"Esparadrape" sua Autoestima


Hoje fui almoçar com o Fahl. 
No caminho, comentei que ele
deveria vender o seu carro. 
Ele acabara de me relatar que ontem, 
quando vinha para o trabalho, um cara deu uma entrada nele. Ele freou, para um pedestre na faixa, e quem vinha atrás não brecou a tempo.

Fiquei rindo de tamanho azar. é que as histórias de seu carro, com esta, são quatro.

Outro dia o Fahl me contou que passou o final de semana apreensivo, tinha roubado seu carro da porta de sua casa, no sábado pela manhã. E, que a polícia só o encontrara na noite do domingo.

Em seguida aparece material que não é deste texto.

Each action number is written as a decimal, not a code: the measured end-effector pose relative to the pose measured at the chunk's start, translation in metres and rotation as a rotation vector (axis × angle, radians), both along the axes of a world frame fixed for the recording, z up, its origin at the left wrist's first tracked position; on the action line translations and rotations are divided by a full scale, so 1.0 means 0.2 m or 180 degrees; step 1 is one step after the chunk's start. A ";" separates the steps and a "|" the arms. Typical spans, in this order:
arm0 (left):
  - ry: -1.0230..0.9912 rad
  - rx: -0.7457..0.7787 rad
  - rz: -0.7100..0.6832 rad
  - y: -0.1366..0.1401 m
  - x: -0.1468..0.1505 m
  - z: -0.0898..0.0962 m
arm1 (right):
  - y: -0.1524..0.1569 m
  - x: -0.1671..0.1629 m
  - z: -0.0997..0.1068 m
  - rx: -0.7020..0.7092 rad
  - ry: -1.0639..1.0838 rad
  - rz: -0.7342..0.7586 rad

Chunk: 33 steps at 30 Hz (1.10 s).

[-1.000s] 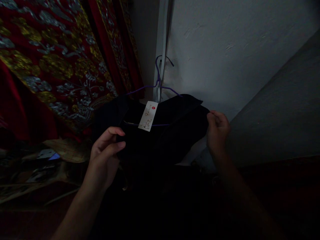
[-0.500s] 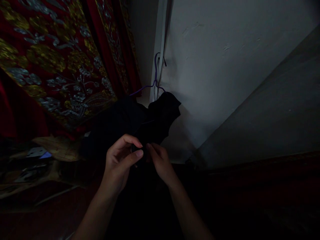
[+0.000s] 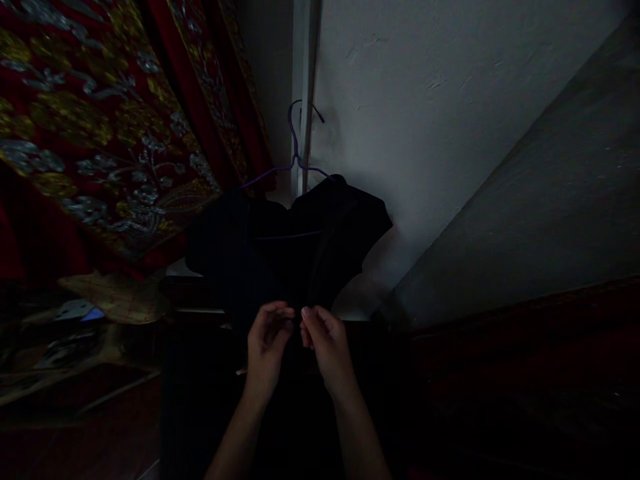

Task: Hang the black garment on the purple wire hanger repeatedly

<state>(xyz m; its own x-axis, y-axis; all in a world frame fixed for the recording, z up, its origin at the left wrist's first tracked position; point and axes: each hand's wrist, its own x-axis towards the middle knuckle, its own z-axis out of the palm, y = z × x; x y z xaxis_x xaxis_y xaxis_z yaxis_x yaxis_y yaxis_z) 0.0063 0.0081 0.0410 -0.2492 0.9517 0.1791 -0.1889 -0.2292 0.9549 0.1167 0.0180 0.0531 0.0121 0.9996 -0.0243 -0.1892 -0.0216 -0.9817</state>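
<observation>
A black or very dark blue garment (image 3: 220,247) hangs from a thin purple hanger (image 3: 296,150), its neck opening toward me. The hanger's lower bar crosses inside that opening. Below the neckline, my left hand (image 3: 267,343) has curled fingers and thumb closed at the garment's front. Close beside it, my right hand (image 3: 327,343) pinches the front between thumb and fingers. The exact bit of cloth in each hand is lost in the dark.
The hanger hooks at a pale vertical post (image 3: 303,73) by a grey-white wall (image 3: 425,133). On the left hangs a red curtain (image 3: 100,120) with gold and silver patterns. Under it are a pale woven thing (image 3: 117,300) and dim shelf-like clutter (image 3: 60,347).
Both hands have moved lower on the garment, the left one also to the right. The garment front has spread wider, showing the neck opening and the hanger's lower bar.
</observation>
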 end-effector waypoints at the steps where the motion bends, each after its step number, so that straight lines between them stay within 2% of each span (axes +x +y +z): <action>1: 0.0119 -0.0023 -0.0111 0.00 0.01 -0.02 | 0.00 -0.01 0.01 0.0006 0.0076 -0.0003; 6: 0.0682 0.0033 -0.0167 0.01 0.00 -0.01 | 0.00 -0.04 0.03 0.0077 0.0213 0.0024; 12: 0.1083 0.0017 -0.0459 0.04 -0.03 0.02 | 0.00 -0.03 0.03 0.0151 0.0176 0.0089; 17: 0.1026 -0.0098 -0.0544 0.05 -0.02 0.01 | -0.02 -0.03 0.03 0.0265 0.0092 0.0072; 23: 0.0733 -0.0107 -0.0416 0.03 0.03 -0.01 | -0.04 -0.04 0.00 0.0386 -0.0038 -0.0089; 28: 0.0804 0.0141 -0.0186 0.02 0.07 -0.03 | -0.04 -0.01 0.00 0.0601 -0.0360 -0.0480; 33: 0.0892 0.0285 -0.0217 0.03 0.06 -0.04 | -0.03 -0.01 0.00 0.0635 -0.0290 -0.0669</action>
<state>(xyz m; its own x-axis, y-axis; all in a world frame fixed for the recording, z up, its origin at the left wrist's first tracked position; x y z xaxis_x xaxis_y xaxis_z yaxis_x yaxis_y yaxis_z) 0.0186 0.0147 0.0331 -0.1144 0.9419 0.3158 0.0613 -0.3106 0.9486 0.1137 0.0112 0.0533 0.2123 0.9599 0.1831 -0.0802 0.2038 -0.9757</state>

Noutras vezes, ele bateu ao retirar o carro da garagem, e a mulher errou o lugar de uma vaga e bateu ao estacionar.

Hoje, indo almoçar, falei sorrindo pra ele vender o carro, que deveria ter uma macumba nele.

Ele, manso e sábio de coração, como sempre, olhou-me com olhos de lua cheia e disse-me que o carro era abençoado.

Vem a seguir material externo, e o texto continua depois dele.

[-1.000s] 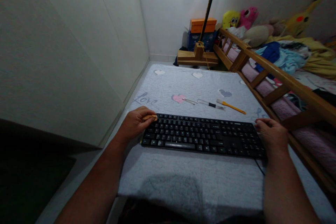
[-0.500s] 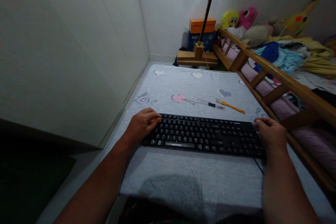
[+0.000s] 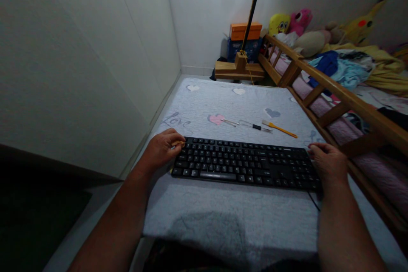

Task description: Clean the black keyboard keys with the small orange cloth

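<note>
A black computer keyboard [image 3: 223,161] lies flat across the cloth-covered table, its cable coming out near the lower right. At its upper left corner, my left hand [image 3: 162,148] is closed on an orange-yellow cloth [image 3: 178,143], of which only a small bit shows between thumb and fingers. The rest of that cloth is hidden by the hand. My right hand [image 3: 330,162] pinches the keyboard's right end near the upper corner. Beyond the keyboard lie a yellow-handled brush [image 3: 282,130], a black-gripped metal tool [image 3: 256,127] and some cotton swabs [image 3: 230,122].
A wooden bed rail [image 3: 338,89] runs along the right side, with clothes and plush toys behind it. To the left stands a pale wall-like panel [image 3: 95,59]. Past the table's far edge are a wooden stand [image 3: 240,68] with a dark pole and an orange box [image 3: 245,31].
My left hand has slid left, from over the keyboard's upper left keys to its left corner. The right hand and the keyboard have hardly moved.
</note>
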Demonstrator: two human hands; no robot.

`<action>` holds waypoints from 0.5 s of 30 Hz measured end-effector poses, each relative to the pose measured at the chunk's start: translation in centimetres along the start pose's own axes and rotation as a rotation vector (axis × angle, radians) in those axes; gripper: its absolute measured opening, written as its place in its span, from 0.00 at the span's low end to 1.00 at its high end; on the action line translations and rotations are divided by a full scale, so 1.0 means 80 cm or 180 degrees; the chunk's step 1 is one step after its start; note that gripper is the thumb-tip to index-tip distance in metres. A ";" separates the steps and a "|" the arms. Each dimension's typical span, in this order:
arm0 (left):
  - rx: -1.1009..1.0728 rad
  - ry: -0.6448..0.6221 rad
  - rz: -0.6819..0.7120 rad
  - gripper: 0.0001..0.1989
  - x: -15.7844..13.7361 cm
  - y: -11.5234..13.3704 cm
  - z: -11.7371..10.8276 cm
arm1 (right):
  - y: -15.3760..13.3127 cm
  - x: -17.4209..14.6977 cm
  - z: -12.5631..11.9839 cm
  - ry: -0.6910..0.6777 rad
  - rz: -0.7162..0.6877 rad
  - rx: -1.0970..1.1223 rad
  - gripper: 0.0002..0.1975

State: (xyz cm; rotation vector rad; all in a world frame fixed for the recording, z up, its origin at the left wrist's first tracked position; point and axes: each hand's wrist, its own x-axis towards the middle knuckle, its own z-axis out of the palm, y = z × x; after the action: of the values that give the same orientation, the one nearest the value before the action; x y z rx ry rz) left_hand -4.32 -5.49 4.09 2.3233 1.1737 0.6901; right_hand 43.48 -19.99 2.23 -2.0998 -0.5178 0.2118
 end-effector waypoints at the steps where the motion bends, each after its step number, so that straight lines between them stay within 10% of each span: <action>1: -0.0013 -0.0002 -0.0028 0.08 0.000 -0.001 -0.002 | 0.001 0.001 0.000 -0.0011 -0.0004 0.0000 0.13; 15: -0.0574 0.0080 0.0073 0.11 -0.001 0.011 0.007 | 0.010 0.008 0.003 -0.0058 -0.0039 -0.0093 0.14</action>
State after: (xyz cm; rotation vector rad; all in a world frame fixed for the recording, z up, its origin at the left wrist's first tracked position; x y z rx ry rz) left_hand -3.48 -6.15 4.17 2.1867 1.0510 0.8010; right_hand 44.24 -19.93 1.46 -2.1243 -0.5476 0.2177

Sofreu três batidas e nenhuma delas tinha sido muito grave, ou tinha ferido alguém.

E, no episódio do roubo, o seguro estava vencido, e o carro ainda fora achado intacto.

"Vendo nada. Esse é uma bênção."

Acho que o aparelho mental do Fahl funciona como o de um percussionista que conheço que coloca esparadrapos no pandeiro (veja foto), para "desligar alguns sons mais agudos".

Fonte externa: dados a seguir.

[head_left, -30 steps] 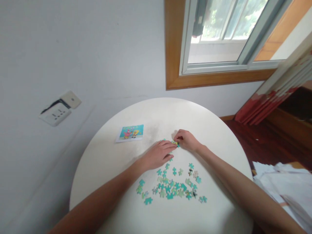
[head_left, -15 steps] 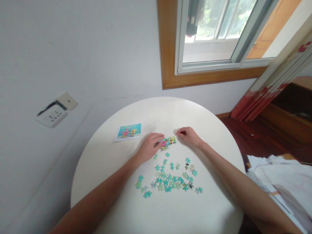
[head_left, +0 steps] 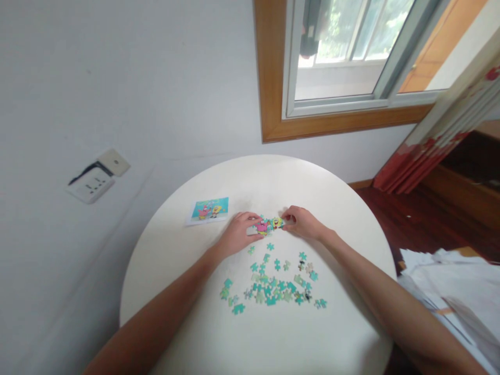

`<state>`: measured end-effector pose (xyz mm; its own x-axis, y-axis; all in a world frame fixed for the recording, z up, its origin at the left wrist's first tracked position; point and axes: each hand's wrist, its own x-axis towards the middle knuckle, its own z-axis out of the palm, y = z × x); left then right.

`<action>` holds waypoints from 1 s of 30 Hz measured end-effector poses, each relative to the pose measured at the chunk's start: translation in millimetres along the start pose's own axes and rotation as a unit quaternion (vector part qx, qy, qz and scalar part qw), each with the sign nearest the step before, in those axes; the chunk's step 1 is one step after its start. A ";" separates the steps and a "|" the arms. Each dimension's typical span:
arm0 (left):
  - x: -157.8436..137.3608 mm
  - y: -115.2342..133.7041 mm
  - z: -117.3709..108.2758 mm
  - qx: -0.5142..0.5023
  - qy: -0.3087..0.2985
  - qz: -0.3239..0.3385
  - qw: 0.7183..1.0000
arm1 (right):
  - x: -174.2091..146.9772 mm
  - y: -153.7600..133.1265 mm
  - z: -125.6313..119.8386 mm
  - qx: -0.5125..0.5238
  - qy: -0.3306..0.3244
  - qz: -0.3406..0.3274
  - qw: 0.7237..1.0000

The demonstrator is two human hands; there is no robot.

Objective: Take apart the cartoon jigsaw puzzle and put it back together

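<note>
- Taking the table (head_left: 258,341) as a dial with 12 at its far rim, the puzzle (head_left: 277,223), partly joined, lay flat between centre and 12.
- The left hand (head_left: 238,234) met its 9 o'clock end, thumb and fingers spread apart around it.
- The right hand (head_left: 305,223) was at its 3 o'clock end, thumb and forefinger apart, at the edge.
- A broad strip of white top separated the puzzle from the 12 o'clock rim; another ran from the right hand to the 2 o'clock rim.
- Loose pieces (head_left: 271,300) spread from just below the puzzle toward 6, some overlapping, with bare top beyond them.
- The card (head_left: 213,210) lay at 11, near the rim.
- Fingers covered both puzzle ends; whether the right fingertips gripped a piece could not be told.
- The left forearm (head_left: 172,307) hid some of the 8 o'clock rim; the frame cut off 6 o'clock.
- Small prints were blurred.
</note>
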<state>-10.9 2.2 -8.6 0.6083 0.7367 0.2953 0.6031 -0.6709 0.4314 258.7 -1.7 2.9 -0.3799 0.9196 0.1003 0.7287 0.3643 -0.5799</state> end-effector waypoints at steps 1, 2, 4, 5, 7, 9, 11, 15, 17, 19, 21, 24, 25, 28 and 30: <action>1.1 -2.0 -0.5 -0.007 -0.004 0.008 1.000 | -0.2 0.4 1.3 0.001 0.004 0.003 1.000; 2.1 -4.0 -0.8 -0.013 -0.006 0.015 1.000 | -0.3 1.1 2.8 0.002 0.008 0.004 1.000; 3.5 -7.6 -1.0 -0.024 -0.007 0.028 0.999 | 0.1 2.8 5.7 0.006 0.013 0.006 1.000; 4.0 -9.0 -1.0 -0.029 -0.008 0.032 0.999 | 0.6 3.8 6.5 0.009 0.015 0.008 1.000; 4.5 -10.9 -0.8 -0.036 -0.010 0.039 0.999 | 2.4 5.4 5.3 0.021 0.016 0.011 1.000; 4.7 -11.5 -0.7 -0.039 -0.014 0.047 0.998 | 3.7 4.5 -1.3 0.042 0.015 0.014 0.999; 4.6 -10.6 -0.9 -0.042 -0.012 0.050 0.998 | 1.0 -1.7 -12.3 0.058 0.020 0.014 0.998; 4.8 -6.3 -1.2 -0.059 0.014 0.032 0.998 | -32.4 -33.0 -28.8 0.047 0.002 -0.021 0.999; 5.2 -4.3 -1.0 -0.070 0.021 0.018 0.997 | -63.1 -52.5 -26.9 0.025 -0.047 -0.045 0.998; 5.8 -3.3 -0.6 -0.078 0.021 0.008 0.997 | -95.7 -68.5 -19.1 -0.008 -0.090 -0.057 0.994; 6.3 -3.2 -0.1 -0.082 0.021 0.004 0.996 | -123.0 -78.5 -9.5 -0.047 -0.107 -0.041 0.992; 6.9 -3.8 0.6 -0.083 0.020 0.005 0.996 | -146.2 -84.0 1.6 -0.079 -0.112 0.012 0.990; 7.0 -4.0 0.7 -0.082 0.019 0.006 0.996 | -149.5 -84.6 4.0 -0.083 -0.114 0.026 0.990; 6.8 -4.1 1.2 -0.080 0.018 0.007 0.997 | -151.6 -85.6 8.5 -0.079 -0.121 0.050 0.988; 6.3 -4.1 1.5 -0.078 0.018 0.006 0.997 | -150.5 -86.6 10.4 -0.065 -0.127 0.055 0.988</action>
<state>-8.8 9.5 -9.8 0.5945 0.7326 0.3315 0.5060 -0.6612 0.5538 246.8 -173.3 29.6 -0.4119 0.8946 -0.1734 0.8351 0.2945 -0.4647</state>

Todos os dias estes sons nos importunam. Saber desligá-los é uma arte. Aprendo sempre com o Fahl.

Ele deixa publicar com a sua vida, apenas os melhores sons, os mais afinados. "Esparadrapa" no seu coração aqueles sons mais feios. Inibe-os.

Como Fahl e meu amigo percussionista me tocaram nesse dia.

Temos que saber desligar sons que teimam em nos incomodar. Em nos fazer tristes e nos sentir mal amados.

Botar uns esparadrapos neles, para que outros sons de nosso viver, plenos de harmonia e sentido, possam prevalecer.

Temos uma síndrome, danada de ruim, de repetição. De ficar martelando sentimentos, ou ecoando na razão, as coisas que nos fizeram mal.

Na comparação com o Fahl, seria como se ele passasse o dia lamentando-se das intempéries de seu carro.

Na com o Mário, meu amigo percussionista, seria como se ele continuasse tocando seu pandeiro, com sons desafinados, que não combinassem mais com a partitura e harmonia que executa.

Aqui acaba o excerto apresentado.